WORK INSTRUCTIONS :: Where the listing below has a line with "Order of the", write out exactly that line and every line after it, stopping after the line with "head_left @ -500".

DATA ::
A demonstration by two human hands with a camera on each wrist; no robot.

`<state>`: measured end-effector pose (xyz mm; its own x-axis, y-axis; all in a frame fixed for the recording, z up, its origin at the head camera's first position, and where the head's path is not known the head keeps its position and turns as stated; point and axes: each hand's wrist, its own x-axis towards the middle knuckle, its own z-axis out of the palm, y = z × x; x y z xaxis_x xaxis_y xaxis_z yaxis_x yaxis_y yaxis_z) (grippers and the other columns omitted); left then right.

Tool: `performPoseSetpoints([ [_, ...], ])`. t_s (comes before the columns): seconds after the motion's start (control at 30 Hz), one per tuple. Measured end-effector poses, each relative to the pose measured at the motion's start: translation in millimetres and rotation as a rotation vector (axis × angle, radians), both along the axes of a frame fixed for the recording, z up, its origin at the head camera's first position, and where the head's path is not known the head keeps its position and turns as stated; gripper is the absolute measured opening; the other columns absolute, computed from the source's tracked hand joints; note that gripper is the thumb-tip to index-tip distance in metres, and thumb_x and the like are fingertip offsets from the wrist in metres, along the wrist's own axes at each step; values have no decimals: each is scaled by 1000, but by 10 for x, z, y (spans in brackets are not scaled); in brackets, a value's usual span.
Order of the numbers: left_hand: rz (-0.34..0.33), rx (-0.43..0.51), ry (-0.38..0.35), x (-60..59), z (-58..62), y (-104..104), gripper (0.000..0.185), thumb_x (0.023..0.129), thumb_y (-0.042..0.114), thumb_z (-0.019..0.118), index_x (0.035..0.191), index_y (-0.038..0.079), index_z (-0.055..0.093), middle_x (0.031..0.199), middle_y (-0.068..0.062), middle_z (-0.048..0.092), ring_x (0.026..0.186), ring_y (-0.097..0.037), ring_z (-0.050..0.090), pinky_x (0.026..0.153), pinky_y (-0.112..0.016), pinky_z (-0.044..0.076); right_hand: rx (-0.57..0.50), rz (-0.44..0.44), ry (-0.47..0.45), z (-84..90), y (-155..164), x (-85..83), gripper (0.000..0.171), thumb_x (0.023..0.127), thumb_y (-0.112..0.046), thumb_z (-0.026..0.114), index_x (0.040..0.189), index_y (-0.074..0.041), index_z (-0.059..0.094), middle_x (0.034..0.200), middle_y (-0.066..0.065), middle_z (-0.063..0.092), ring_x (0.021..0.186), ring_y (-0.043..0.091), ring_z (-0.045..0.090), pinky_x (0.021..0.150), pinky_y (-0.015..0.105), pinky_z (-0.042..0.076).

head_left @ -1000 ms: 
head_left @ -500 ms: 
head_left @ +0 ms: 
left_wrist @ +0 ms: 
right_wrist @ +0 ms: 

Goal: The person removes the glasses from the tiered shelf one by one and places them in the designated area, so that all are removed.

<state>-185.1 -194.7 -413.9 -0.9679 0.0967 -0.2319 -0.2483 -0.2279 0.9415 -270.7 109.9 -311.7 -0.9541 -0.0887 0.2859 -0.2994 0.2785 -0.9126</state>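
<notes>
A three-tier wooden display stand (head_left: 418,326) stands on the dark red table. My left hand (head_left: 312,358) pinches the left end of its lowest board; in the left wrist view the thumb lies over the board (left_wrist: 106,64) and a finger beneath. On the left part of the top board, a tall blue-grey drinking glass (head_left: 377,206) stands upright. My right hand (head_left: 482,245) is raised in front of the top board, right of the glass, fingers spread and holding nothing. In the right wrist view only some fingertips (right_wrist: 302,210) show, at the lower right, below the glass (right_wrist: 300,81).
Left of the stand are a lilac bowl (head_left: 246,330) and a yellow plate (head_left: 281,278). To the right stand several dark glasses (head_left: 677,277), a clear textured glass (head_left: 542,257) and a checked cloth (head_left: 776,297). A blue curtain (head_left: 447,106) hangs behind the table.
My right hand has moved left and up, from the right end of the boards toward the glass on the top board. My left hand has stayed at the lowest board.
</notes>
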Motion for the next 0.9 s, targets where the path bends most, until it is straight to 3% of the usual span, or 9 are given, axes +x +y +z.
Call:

RESPONSE ::
Order of the numbers: left_hand: rz (-0.34..0.33), rx (-0.43..0.51), ry (-0.38..0.35), x (-60..59), z (-58..62), y (-104..104), gripper (0.000..0.185), thumb_x (0.023..0.129), thumb_y (-0.042..0.114), thumb_z (-0.019..0.118), index_x (0.035..0.191), index_y (-0.038..0.079), index_z (-0.055..0.093), middle_x (0.031..0.199), middle_y (-0.068..0.062), middle_z (-0.048..0.092), ring_x (0.026..0.186), ring_y (-0.097..0.037), ring_z (-0.050..0.090), pinky_x (0.026..0.153), pinky_y (-0.112..0.016), pinky_z (-0.044..0.076); right_hand: rx (-0.57..0.50), rz (-0.44..0.44), ry (-0.47..0.45), z (-84..90), y (-155..164), x (-85..83), gripper (0.000..0.171), thumb_x (0.023..0.127), thumb_y (-0.112..0.046), thumb_z (-0.026..0.114), index_x (0.040..0.189), index_y (-0.074..0.041), index_z (-0.059..0.094), middle_x (0.034..0.200), middle_y (-0.066..0.065), middle_z (-0.063..0.092), ring_x (0.021..0.186), ring_y (-0.043..0.091), ring_z (-0.045..0.090), pinky_x (0.021..0.150), pinky_y (-0.015..0.105), pinky_z (-0.042..0.076).

head_left @ -1000 ms: 
head_left @ -500 ms: 

That concludes the answer to this exercise.